WHAT YOU ARE ASKED TO DO:
Your output must be the line containing "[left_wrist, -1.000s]" followed by every later line in the entries below, all copied exactly.

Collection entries
::::
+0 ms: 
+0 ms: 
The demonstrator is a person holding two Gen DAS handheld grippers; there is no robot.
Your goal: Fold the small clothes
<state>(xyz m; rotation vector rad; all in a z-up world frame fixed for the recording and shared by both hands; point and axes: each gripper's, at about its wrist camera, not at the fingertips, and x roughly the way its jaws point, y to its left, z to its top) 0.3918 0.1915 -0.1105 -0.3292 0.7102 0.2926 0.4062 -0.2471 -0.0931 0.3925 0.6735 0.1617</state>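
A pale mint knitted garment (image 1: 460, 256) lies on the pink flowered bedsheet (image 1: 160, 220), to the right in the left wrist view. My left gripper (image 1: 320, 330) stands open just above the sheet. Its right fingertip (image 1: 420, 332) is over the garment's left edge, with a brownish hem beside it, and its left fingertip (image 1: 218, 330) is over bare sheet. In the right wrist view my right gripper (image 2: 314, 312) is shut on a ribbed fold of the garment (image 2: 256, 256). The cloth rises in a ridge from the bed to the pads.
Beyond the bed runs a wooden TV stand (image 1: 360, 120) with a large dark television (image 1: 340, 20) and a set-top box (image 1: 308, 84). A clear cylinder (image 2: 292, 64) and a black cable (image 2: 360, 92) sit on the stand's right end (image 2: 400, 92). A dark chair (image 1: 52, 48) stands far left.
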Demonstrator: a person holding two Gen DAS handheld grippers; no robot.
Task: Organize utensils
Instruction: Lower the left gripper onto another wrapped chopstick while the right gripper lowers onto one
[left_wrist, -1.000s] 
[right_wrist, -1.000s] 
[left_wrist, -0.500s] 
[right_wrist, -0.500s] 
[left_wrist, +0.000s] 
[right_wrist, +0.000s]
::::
EXERCISE OUTPUT:
[left_wrist, -1.000s] 
[right_wrist, -1.000s] 
[left_wrist, -0.500s] 
[right_wrist, -0.500s] 
[left_wrist, +0.000s] 
[right_wrist, +0.000s]

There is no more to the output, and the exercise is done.